*** DATA PROVIDED ***
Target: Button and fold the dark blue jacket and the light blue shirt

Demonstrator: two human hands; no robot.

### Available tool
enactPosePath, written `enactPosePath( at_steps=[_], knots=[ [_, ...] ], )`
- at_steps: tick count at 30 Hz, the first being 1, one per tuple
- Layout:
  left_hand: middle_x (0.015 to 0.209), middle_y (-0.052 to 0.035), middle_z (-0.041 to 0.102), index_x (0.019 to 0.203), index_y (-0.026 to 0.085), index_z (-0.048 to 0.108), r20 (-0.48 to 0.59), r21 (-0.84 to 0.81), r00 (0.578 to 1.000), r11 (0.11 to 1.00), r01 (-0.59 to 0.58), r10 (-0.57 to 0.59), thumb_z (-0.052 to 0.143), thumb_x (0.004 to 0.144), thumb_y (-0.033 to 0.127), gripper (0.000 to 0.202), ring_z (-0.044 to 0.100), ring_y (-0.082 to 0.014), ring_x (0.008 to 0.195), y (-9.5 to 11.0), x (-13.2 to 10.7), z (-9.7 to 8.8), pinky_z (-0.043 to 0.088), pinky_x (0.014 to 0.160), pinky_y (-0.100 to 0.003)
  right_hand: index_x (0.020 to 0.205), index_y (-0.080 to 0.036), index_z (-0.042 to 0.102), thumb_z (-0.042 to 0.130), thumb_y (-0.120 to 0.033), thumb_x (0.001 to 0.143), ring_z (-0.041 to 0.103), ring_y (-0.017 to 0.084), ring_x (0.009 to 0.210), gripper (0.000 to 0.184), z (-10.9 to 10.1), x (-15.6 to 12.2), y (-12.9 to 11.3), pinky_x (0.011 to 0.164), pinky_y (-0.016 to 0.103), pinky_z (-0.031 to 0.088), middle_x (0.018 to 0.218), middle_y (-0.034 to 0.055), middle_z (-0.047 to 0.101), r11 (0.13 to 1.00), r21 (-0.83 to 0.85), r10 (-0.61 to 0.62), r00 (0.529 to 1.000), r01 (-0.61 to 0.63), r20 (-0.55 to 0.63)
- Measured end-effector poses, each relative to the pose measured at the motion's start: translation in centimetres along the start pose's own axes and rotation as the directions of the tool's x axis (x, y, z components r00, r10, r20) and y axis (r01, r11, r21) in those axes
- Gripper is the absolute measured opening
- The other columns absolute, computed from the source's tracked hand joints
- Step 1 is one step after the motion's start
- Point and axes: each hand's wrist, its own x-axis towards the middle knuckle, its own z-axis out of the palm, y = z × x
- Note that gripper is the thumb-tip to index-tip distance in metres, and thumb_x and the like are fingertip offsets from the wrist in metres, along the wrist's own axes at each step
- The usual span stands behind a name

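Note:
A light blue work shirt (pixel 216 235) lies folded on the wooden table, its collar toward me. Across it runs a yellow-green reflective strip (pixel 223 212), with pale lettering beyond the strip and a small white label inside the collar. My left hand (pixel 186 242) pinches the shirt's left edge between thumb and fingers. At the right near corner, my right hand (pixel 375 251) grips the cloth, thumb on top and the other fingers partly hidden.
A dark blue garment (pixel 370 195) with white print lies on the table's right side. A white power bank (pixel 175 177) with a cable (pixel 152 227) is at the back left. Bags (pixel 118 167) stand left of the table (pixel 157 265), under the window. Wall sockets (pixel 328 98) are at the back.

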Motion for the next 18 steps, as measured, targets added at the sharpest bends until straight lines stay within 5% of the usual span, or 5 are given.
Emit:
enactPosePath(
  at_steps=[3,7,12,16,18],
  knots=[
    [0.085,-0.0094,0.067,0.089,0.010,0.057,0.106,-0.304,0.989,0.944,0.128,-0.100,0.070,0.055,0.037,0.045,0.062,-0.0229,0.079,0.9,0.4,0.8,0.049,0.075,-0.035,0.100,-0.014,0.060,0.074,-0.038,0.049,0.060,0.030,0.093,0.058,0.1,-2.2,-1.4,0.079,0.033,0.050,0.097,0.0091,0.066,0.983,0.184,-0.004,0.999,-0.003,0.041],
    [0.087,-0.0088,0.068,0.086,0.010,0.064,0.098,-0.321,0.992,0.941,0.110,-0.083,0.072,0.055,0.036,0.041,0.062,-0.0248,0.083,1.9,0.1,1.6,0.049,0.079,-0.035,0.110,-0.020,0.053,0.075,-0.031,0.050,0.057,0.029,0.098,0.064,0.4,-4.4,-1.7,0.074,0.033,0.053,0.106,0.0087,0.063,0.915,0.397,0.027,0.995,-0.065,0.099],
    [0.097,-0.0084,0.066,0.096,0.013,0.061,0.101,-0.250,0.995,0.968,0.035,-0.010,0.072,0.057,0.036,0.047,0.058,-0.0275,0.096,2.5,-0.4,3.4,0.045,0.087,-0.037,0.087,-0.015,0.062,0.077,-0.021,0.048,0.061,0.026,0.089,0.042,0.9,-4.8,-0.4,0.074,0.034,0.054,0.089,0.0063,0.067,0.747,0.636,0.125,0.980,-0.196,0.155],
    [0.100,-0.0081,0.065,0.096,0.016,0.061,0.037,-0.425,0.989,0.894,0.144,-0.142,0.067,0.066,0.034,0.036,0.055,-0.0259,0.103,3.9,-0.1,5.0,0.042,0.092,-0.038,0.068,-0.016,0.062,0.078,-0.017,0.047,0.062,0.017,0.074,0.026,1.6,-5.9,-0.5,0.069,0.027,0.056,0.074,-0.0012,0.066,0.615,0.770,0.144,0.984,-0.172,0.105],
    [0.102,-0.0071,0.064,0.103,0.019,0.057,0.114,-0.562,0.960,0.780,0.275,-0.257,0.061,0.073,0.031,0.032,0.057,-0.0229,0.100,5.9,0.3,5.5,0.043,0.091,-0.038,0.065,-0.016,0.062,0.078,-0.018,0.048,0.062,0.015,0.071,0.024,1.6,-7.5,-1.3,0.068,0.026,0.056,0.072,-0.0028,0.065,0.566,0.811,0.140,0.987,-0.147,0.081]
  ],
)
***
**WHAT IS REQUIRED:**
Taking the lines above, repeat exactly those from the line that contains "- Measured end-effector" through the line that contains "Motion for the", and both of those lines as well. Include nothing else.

**OUTPUT FOR THIS EXERCISE:**
- Measured end-effector poses, each relative to the pose measured at the motion's start: translation in centimetres along the start pose's own axes and rotation as the directions of the tool's x axis (x, y, z components r00, r10, r20) and y axis (r01, r11, r21) in those axes
- Gripper is the absolute measured opening
- The other columns absolute, computed from the source's tracked hand joints
- Step 1 is one step after the motion's start
- Point and axes: each hand's wrist, its own x-axis towards the middle knuckle, its own z-axis out of the palm, y = z × x
- Note that gripper is the thumb-tip to index-tip distance in metres, and thumb_x and the like are fingertip offsets from the wrist in metres, along the wrist's own axes at each step
- The usual span stands behind a name

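Note:
A light blue work shirt (pixel 216 235) lies folded on the wooden table, its collar toward me. Across it runs a yellow-green reflective strip (pixel 223 212), with pale lettering beyond the strip and a small white label inside the collar. My left hand (pixel 186 242) pinches the shirt's left edge between thumb and fingers. At the right near corner, my right hand (pixel 375 251) grips the cloth, thumb on top and the other fingers partly hidden.
A dark blue garment (pixel 370 195) with white print lies on the table's right side. A white power bank (pixel 175 177) with a cable (pixel 152 227) is at the back left. Bags (pixel 118 167) stand left of the table (pixel 157 265), under the window. Wall sockets (pixel 328 98) are at the back.
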
Motion for the next 18 steps, as measured, targets added at the sharpest bends until straight lines stay within 5% of the usual span, or 5 are given.

No further output is expected here.